WHAT TO PRODUCE:
Among the lines below, list those containing the string "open".

DATASET EXCERPT:
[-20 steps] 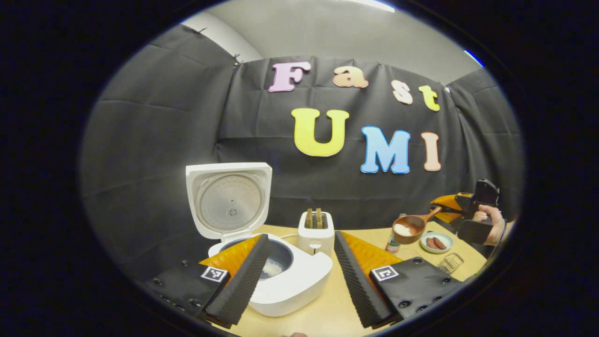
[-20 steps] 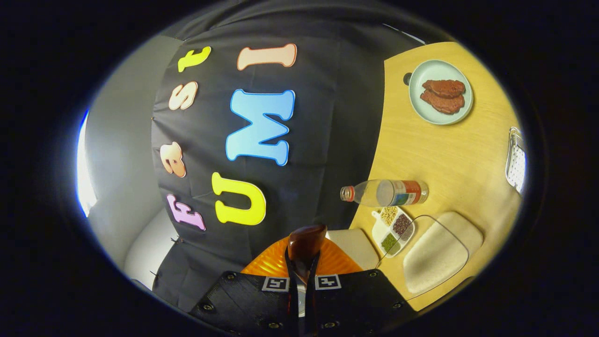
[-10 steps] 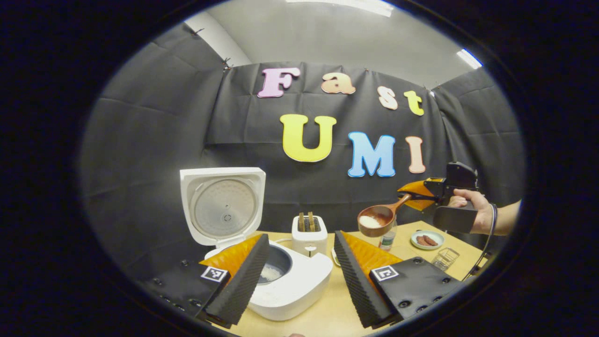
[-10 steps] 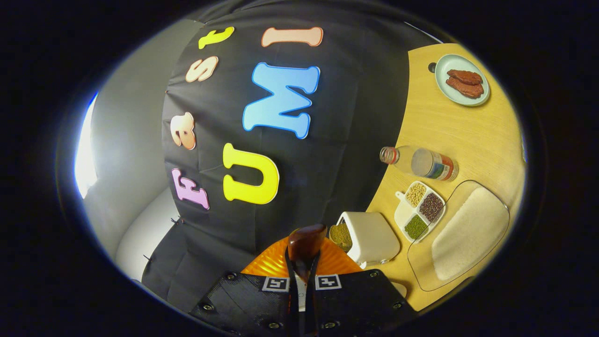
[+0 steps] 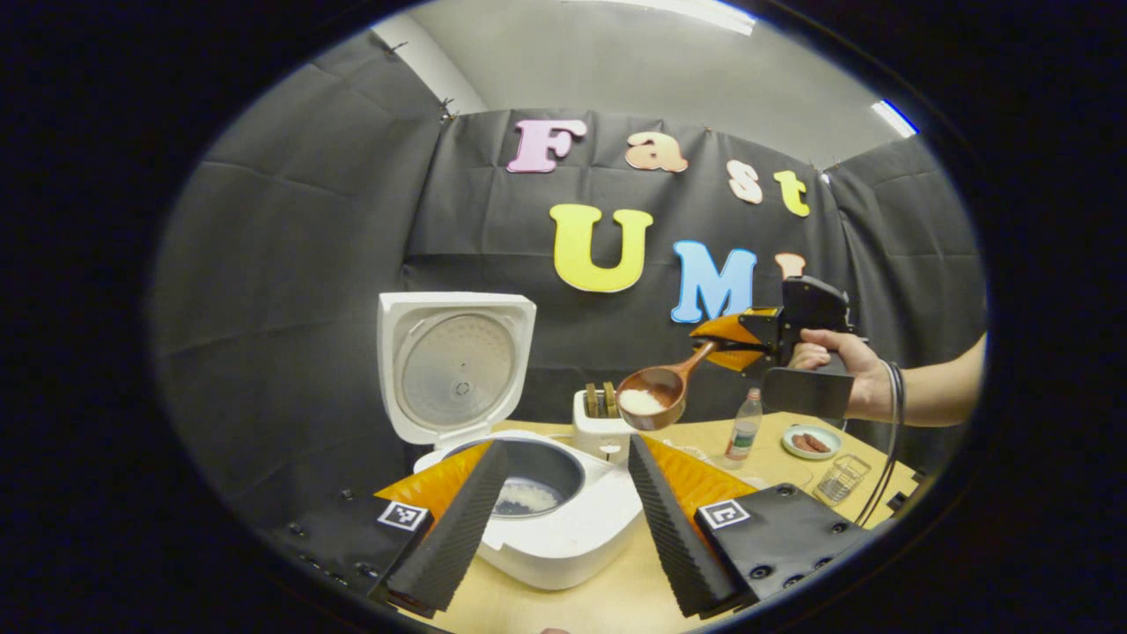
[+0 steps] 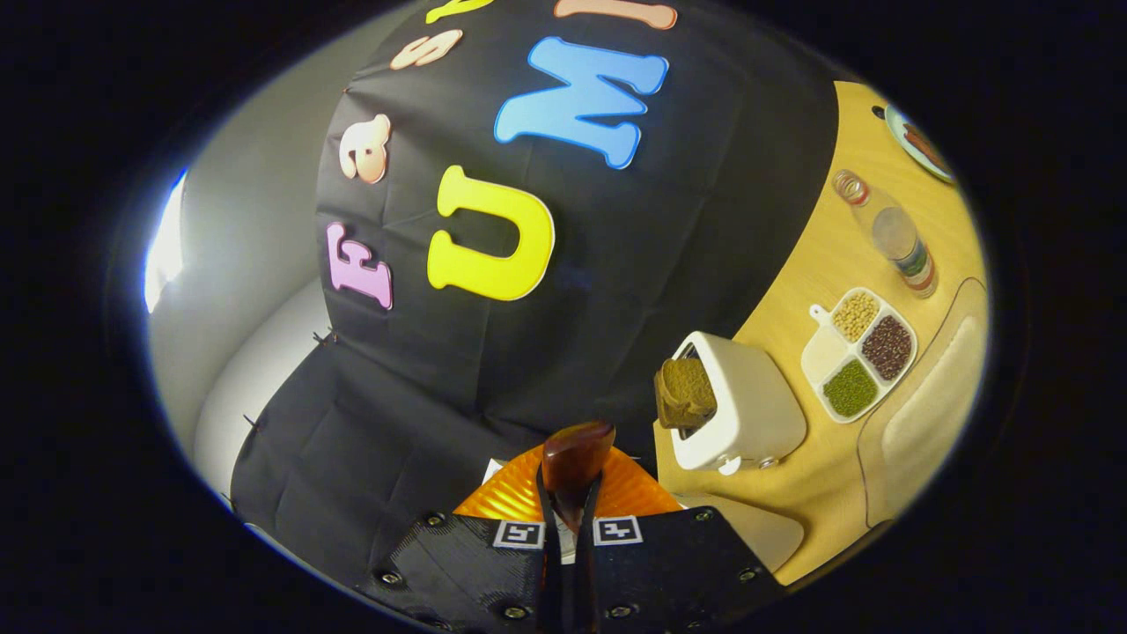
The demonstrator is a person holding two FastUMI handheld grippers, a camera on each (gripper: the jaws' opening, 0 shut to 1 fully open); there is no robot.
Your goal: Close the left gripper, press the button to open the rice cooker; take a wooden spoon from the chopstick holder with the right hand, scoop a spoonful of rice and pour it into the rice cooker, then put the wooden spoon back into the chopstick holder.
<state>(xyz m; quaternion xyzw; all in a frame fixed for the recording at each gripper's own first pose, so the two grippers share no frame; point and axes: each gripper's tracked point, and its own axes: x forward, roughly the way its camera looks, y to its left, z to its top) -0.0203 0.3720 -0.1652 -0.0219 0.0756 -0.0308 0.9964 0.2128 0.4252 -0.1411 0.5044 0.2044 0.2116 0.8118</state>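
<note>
Right gripper [image 5: 735,339] clamped on spoon [image 5: 656,401], rice aboard, centre frame.
Left gripper [image 5: 563,519] wide, low centre. Cooker [image 5: 537,519] lid up, lower left. Carrying step; next, over pot, tip spoon.

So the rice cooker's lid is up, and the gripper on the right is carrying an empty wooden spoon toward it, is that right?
Not quite: the wooden spoon is not empty. The left gripper view shows white rice in its bowl. The rest holds: the rice cooker has its lid up, and the right gripper holds the spoon by its handle, near the cooker.
</note>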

RESULT OF THE EXERCISE:
The demonstrator is a person holding two FastUMI handheld grippers, a camera on each (gripper: the jaws' opening, 0 shut to 1 fully open); there is no robot.
Your goal: Close the left gripper, press the button to open the rice cooker; take a wooden spoon from the chopstick holder with the right hand, scoop a spoonful of rice and pour it into the rice cooker, then put the wooden spoon back into the chopstick holder.

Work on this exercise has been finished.